Definitions are underlined in bold italics.

1 Backroom boy away in wine store (6)
BOFFIN – away (OFF) inside wine store (BIN).
4 Varsity sportsperson down in the dumps (4)
BLUE – double definition.
9 Wrongly target a sporting event — at Henley, perhaps? (7)
REGATTA – anagram (worngly) of TARGET A.
10 Piece of cast metal pub reportedly obtained (5)
INGOT – homophone (reportedly) of inn (IN), obtained (GOT).
11 Epilogue, or draft we prepared (9)
AFTERWORD – anagram (prepared) of OR DRAFT WE.
12 Sailor bringing deserter from the East (3)
TAR – deserter – rat – from the East/backwards (TAR).
13 Blockhead initially dismissing this writer’s humour (6)
DIMWIT – (D)ismissing, this writer’s (I’M), humour (WIT).
15 Threaten mischief-maker with death! (6)
IMPEND – mischief-maker (IMP), death (END).
17 Twisted-sounding grass (3)
RYE – homophone (sounding) of wry.
18 Damage borne by sickbay in old European republic (3,6)
SAN MARINO – damage (MAR) held by (borne by) sickbay (SAN) and in (IN) and old (O).
21 Bishop leaves drunk for game (5)
LOTTO – bishop (B) leaves drunk b(LOTTO).
22 Condition favouring face covering, mostly (7)
PROVISO – favouring (PRO), face covering mostly (VISO)r.
23 Gloat, getting farm animal across river (4)
CROW – farm animal (COW) over river (R).
24 Quick to give cue (6)
PROMPT – double definition.
1 Band created, we hear, for a pub employee (7)
BARMAID – band (BAR), homophone (we hear) of created – made.
2 Alarm Republican leaving for battle (5)
FIGHT – alarm (F)r(IGHT) without Republican (R).
3 Bury girl, one on break (12)
INTERMISSION – bury (INTER), girl (MISS), one (I), on (ON).
5 Beneficiary taking shelter outside entrance, possibly (7)
LEGATEE – shelter (LEE) outside entrance possibly (GATE)
6 Go into hospital department with hesitation (5)
ENTER – hospital department (ENT) with hesitation (ER).
7 Pudding made by son in the past (4)
SAGO – son (S), in the past (AGO).
8 Offence victim ultimately is bearing? (12)
MISDEMEANOUR – victi(M), is (IS), bearing (DEMEANOUR).
14 Great conductor, strange sort, supporting West? (7)
MAESTRO – anagram (strange) of SORT, under West (MAE).
16 One abandoning course, a rejecter of conventions (7)
DROPOUT – double definition.
17 Object of historic interest: some require licences (5)
RELIC – some of requi(RE LIC)ences.
19 Work in north-east? The answer’s in the negative (4)
NOPE – work (OP) inside north-east (NE).
20 Man overcome by one daughter’s literary style (5)
IDIOM – Man (IOM) underneath one (I) and daughter (D). Took a little while to twig the ‘Man’ bit but the answer was clear.

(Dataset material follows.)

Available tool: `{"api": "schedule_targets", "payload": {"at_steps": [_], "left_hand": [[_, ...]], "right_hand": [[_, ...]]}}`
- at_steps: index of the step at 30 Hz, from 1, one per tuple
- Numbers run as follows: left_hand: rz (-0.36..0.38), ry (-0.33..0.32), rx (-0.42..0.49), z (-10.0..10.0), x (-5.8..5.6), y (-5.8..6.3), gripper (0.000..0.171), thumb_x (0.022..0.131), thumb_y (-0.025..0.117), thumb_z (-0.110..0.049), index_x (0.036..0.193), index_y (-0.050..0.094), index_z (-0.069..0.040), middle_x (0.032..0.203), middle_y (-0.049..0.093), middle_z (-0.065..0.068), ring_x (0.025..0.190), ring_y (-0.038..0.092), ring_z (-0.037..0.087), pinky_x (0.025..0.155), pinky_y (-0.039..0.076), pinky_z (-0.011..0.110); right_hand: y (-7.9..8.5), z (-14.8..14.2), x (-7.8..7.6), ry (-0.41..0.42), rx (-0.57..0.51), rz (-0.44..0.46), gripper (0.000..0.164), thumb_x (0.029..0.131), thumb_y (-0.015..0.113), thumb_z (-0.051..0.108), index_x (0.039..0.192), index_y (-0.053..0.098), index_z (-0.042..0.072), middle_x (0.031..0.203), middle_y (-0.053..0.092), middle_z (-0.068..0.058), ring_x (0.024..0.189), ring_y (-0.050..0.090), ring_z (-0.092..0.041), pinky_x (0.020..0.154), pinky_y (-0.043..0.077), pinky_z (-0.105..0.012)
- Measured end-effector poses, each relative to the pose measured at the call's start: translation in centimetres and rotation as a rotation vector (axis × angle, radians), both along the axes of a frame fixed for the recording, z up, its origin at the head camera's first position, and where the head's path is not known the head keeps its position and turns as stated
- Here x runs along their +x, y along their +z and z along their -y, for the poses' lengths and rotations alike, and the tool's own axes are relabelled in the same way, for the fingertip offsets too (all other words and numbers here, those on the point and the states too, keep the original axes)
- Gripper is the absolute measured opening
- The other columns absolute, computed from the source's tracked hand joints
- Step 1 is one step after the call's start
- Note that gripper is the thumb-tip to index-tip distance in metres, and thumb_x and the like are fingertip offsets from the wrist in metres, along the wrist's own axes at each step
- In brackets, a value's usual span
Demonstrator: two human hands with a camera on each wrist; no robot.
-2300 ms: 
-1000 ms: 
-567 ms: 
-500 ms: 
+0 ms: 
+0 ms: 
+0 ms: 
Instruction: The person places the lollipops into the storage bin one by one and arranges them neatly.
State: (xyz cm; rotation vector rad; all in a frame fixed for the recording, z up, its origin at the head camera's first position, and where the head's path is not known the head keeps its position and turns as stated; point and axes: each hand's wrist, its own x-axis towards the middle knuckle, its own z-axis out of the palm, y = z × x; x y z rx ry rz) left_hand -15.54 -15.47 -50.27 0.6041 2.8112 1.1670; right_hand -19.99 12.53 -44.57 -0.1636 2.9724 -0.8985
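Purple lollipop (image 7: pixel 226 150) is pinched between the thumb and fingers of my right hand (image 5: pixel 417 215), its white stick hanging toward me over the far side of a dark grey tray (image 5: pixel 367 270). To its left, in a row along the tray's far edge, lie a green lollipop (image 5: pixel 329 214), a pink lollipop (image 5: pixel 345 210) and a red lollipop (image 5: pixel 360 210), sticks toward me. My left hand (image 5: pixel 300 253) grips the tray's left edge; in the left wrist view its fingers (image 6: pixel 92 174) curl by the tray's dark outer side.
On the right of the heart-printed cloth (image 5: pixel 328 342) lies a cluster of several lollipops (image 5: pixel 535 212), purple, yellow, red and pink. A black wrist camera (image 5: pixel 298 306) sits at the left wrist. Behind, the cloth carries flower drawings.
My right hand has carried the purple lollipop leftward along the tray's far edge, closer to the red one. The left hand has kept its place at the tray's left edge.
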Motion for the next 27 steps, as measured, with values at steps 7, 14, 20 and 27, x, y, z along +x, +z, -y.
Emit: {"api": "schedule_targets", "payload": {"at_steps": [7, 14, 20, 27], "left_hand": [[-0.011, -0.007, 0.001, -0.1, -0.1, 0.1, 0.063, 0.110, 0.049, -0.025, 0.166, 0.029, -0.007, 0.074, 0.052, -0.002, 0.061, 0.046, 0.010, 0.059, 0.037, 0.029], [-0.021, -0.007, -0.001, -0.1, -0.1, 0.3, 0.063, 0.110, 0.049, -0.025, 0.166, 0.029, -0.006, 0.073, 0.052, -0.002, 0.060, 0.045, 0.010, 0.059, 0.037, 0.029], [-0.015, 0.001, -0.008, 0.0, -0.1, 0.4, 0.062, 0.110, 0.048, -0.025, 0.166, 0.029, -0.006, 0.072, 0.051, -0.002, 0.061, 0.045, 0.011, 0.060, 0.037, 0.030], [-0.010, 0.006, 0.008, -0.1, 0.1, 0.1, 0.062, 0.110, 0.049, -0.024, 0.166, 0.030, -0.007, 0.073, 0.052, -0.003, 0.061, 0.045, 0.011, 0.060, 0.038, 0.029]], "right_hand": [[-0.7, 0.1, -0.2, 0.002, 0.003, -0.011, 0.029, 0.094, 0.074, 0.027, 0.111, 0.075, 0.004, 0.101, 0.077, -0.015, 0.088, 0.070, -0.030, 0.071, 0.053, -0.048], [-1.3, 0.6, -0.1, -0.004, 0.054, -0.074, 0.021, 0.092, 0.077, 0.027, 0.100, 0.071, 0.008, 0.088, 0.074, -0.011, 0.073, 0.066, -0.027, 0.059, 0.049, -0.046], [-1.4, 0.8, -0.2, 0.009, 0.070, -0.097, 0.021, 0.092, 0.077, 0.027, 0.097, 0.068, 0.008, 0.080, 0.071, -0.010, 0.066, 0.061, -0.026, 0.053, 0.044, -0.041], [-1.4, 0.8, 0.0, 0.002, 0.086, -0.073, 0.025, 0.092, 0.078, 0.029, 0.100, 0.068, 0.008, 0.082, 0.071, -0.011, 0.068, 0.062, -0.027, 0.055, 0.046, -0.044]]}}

86 comments on “Times Quick Cryptic 2166 by Orpheus”

  1. I had trouble with ‘backroom boy’–didn’t know what it meant, and didn’t see how it defined BOFFIN, but once I saw the wordplay in it went. I don’t know if this is a PB, but it was fast for me. 4:19.

  2. 19:07 The only thing I wasn’t sure of was BOFFIN because I only knew bin for rubbish not wine.

  3. I safely boarded the 13:30 from Henley to SAN MARINO.

    FOI 1ac BOFFIN
    LOI 24ac PROMPT
    WOD 21ac BLOTTO!

    13ac DIMWIT brings to mind dear old Gordon Phillot (sic) as Mr. Dinwiddie in Muir & Norden’s ‘Whack-O!’ which starred Jimmy Edwards. It always sounded like Dimwiddy to me!

  4. Orpheus and I continue to not be friends.
    I’m doing this during a break at an all-day training session at work on Resilience which is proving timely and useful! Ha!

    DNF like… Half of it.
    Please let me whine about it, I’m happy for explanations, this is clearly a me problem given that others found it easy, but please don’t minimise my frustration, it makes me feel worse.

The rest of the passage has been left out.